**YOUR ASSIGNMENT:**
Restate the listing below word for word; no pictures belong in the copy.

**SUPPLIED INFORMATION:**
####

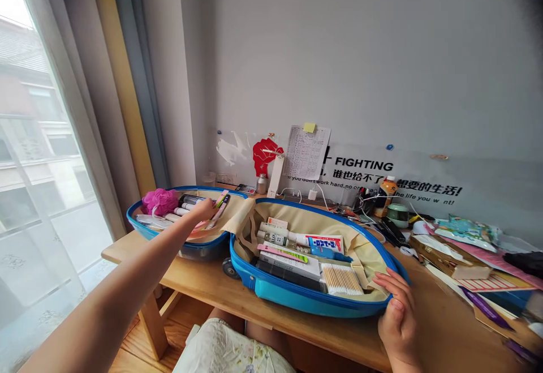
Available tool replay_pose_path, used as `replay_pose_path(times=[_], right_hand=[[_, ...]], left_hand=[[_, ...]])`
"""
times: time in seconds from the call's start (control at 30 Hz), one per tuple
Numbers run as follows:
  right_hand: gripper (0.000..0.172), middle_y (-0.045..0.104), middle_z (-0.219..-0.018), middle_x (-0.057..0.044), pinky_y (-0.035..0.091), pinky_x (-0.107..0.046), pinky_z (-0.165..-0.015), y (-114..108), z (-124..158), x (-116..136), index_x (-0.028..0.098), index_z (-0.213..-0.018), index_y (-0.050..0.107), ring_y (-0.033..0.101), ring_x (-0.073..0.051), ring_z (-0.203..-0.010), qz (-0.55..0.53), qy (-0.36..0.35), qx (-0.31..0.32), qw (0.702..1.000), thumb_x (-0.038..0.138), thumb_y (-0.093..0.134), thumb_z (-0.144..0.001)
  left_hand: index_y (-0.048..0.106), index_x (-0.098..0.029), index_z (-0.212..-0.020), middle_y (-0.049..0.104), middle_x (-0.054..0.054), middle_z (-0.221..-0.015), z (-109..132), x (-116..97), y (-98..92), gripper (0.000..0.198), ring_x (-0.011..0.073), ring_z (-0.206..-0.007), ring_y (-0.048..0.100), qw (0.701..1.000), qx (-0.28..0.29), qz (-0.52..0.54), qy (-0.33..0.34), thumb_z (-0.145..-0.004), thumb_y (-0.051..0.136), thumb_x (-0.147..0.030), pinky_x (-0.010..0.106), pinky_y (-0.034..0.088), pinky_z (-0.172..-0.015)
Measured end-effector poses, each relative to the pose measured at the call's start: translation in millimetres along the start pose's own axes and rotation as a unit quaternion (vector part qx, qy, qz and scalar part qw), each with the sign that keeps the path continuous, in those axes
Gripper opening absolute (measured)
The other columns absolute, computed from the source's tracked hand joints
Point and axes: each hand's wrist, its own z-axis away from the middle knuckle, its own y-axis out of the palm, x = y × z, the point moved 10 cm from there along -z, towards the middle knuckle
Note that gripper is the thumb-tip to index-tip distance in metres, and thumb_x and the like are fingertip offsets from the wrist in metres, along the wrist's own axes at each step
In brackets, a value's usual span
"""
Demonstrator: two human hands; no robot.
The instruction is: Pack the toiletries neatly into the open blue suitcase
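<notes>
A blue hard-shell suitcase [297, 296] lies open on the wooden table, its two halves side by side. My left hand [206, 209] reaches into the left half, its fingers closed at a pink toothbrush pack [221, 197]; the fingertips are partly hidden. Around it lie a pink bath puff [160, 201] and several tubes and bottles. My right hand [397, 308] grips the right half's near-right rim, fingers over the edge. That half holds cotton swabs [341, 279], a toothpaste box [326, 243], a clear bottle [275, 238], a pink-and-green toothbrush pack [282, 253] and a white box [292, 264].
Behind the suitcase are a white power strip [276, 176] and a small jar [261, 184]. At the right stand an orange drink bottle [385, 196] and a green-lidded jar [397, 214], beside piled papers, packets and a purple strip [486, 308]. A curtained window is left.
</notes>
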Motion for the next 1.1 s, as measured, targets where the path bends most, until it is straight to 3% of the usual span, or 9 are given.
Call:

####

**EXPECTED ANSWER:**
Available tool replay_pose_path, used as `replay_pose_path(times=[_], right_hand=[[_, ...]], left_hand=[[_, ...]])`
"""
times: time in seconds from the call's start (control at 30 Hz), one per tuple
Numbers run as follows:
  right_hand: gripper (0.000..0.172), middle_y (-0.045..0.104), middle_z (-0.219..-0.018), middle_x (-0.057..0.044), pinky_y (-0.035..0.091), pinky_x (-0.107..0.046), pinky_z (-0.165..-0.015), y (-114..108), z (-124..158), x (-116..136), index_x (-0.028..0.098), index_z (-0.213..-0.018), index_y (-0.050..0.107), ring_y (-0.033..0.101), ring_x (-0.073..0.051), ring_z (-0.203..-0.010), qz (-0.55..0.53), qy (-0.36..0.35), qx (-0.31..0.32), qw (0.702..1.000), thumb_x (-0.038..0.138), thumb_y (-0.093..0.134), thumb_z (-0.144..0.001)
  left_hand: index_y (-0.048..0.106), index_x (-0.098..0.029), index_z (-0.212..-0.020), middle_y (-0.049..0.104), middle_x (-0.054..0.054), middle_z (-0.221..-0.015), z (-109..132), x (-116..97), y (-98..92), gripper (0.000..0.198), ring_x (-0.011..0.073), ring_z (-0.206..-0.007), ring_y (-0.048..0.100), qw (0.701..1.000), qx (-0.28..0.29), qz (-0.52..0.54), qy (-0.33..0.34), thumb_z (-0.145..-0.004), thumb_y (-0.051..0.136), thumb_x (-0.147..0.030), pinky_x (-0.010..0.106), pinky_y (-0.034..0.088), pinky_z (-0.172..-0.015)
Measured end-effector poses, each relative to the pose measured at the call's start: translation in millimetres along the start pose's own axes and rotation as a unit quaternion (vector part qx, qy, qz and scalar part qw), each with the sign that keeps the path continuous, in those axes
Gripper opening absolute (measured)
The other columns absolute, computed from the source's tracked hand joints
Point and axes: each hand's wrist, its own z-axis away from the middle knuckle, its own y-axis out of the palm, x = y × z, the point moved 10 cm from there along -z, towards the middle knuckle
Note that gripper is the thumb-tip to index-tip distance in metres, and thumb_x and the like are fingertip offsets from the wrist in metres, along the wrist's own axes at each step
In brackets, a value's usual span
"""
Demonstrator: two human hands; no robot.
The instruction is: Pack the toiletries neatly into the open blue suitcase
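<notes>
A blue hard-shell suitcase [297, 296] lies open on the wooden table, its two halves side by side. My left hand [206, 209] reaches into the left half, its fingers closed at a pink toothbrush pack [221, 197]; the fingertips are partly hidden. Around it lie a pink bath puff [160, 201] and several tubes and bottles. My right hand [397, 308] grips the right half's near-right rim, fingers over the edge. That half holds cotton swabs [341, 279], a toothpaste box [326, 243], a clear bottle [275, 238], a pink-and-green toothbrush pack [282, 253] and a white box [292, 264].
Behind the suitcase are a white power strip [276, 176] and a small jar [261, 184]. At the right stand an orange drink bottle [385, 196] and a green-lidded jar [397, 214], beside piled papers, packets and a purple strip [486, 308]. A curtained window is left.
</notes>
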Motion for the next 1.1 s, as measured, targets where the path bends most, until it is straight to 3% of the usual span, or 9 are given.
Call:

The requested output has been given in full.